HMS Petersfield (ex-Portmadoc) was a Hunt-class minesweeper of the Aberdare sub-class built for the Royal Navy during World War I. She was not finished in time to participate in the First World War. Re-commissioned at Hong Kong on 23 February 1925 for service on the China Station as an admiral's yacht. She was wrecked on 11 November 1931 off Tung Yung Island, with the C-in-C China Station Admiral Sir Howard Kelly embarked. Two courts martial following her loss resulted in severe reprimands for her Captain, Commander Douglas C. Lang and Navigating Lieutenant, Geoffrey A. H. Pratt, though an imperious meddling throughout the unfolding disaster brought ignominy upon Admiral Kelly, as well.

==Design and description==
The Aberdare sub-class were enlarged versions of the original Hunt-class ships with a more powerful armament. The ships displaced 800 LT at normal load. They had a length between perpendiculars of 220 ft and measured 231 ft long overall. The Aberdares had a beam of 26 ft 6 in and a draught of 7 ft 6 in. The ships' complement consisted of 74 officers and ratings.

The ships had two vertical triple-expansion steam engines, each driving one shaft, using steam provided by two Yarrow boilers. The engines produced a total of 2200 ihp and gave a maximum speed of 16 kn. They carried a maximum of 185 LT of coal which gave them a range of 1500 nmi at 15 kn.

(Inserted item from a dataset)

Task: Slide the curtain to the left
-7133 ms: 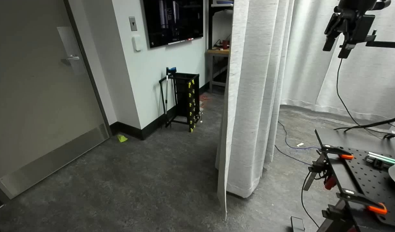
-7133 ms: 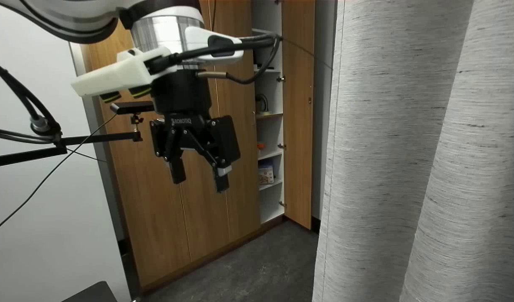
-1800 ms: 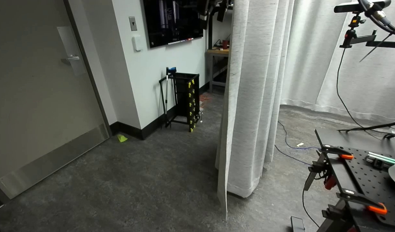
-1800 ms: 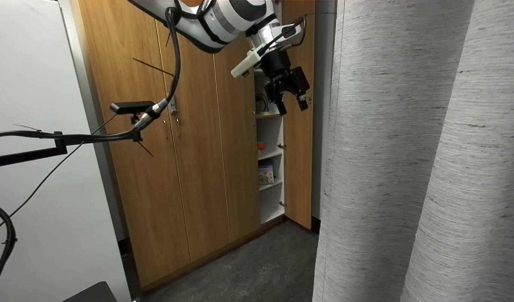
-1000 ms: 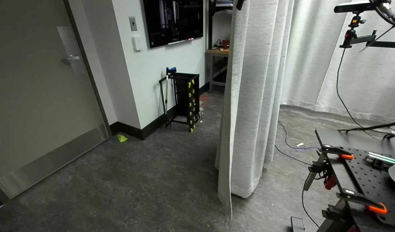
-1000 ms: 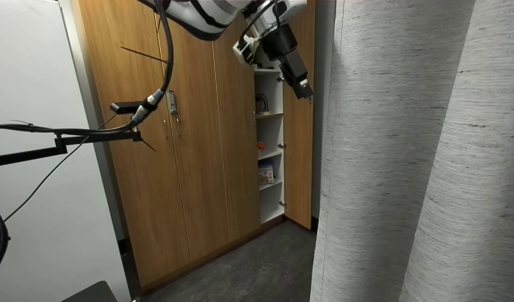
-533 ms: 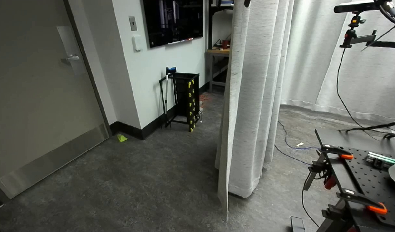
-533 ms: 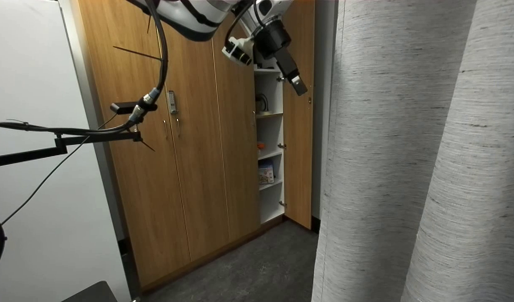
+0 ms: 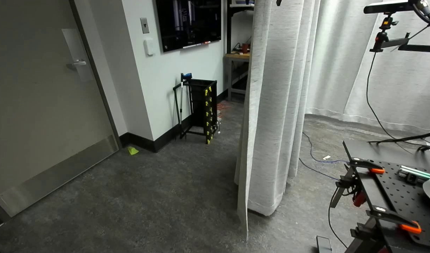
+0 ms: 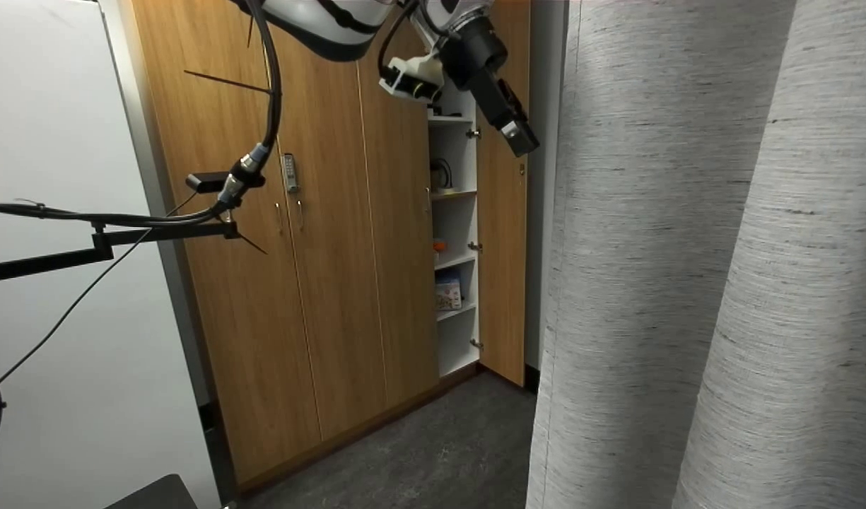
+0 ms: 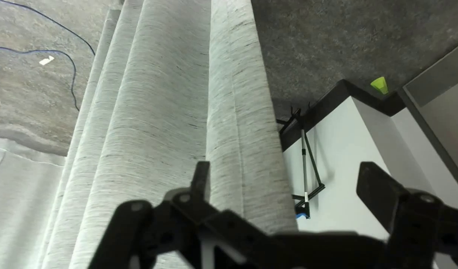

The Aberdare sub-class was armed with a quick-firing (QF) 4 in gun forward of the bridge and a QF twelve-pounder (76.2 mm) anti-aircraft gun aft. Some ships were fitted with six- or three-pounder guns in lieu of the twelve-pounder.

==First commander==

Her first commander was Stuart Bonham Carter, who went on to become an admiral.

==Loss==
The minesweeper with the Commander-in-Chief of the China Station, Vice-Admiral Sir William Kelly aboard, ran ashore on the night of Wednesday 11 November 1931 on the north side of Tungyung Island while on a passage from Shanghai to Fuzhou; it was a total loss. The German steamer SS Derfflinger and the Canadian Pacific liner RMS Empress of Asia went to the Petersfields assistance, and the county-class cruisers Suffolk and Cornwall proceeded rapidly to the scene. The north-east monsoon was understood to have been raging at the time. The Petersfield was a tender to the cruiser Kent, of the Fifth Cruiser Squadron. Admiral Kelly and 73 officers and men on board were rescued by the Derfflinger.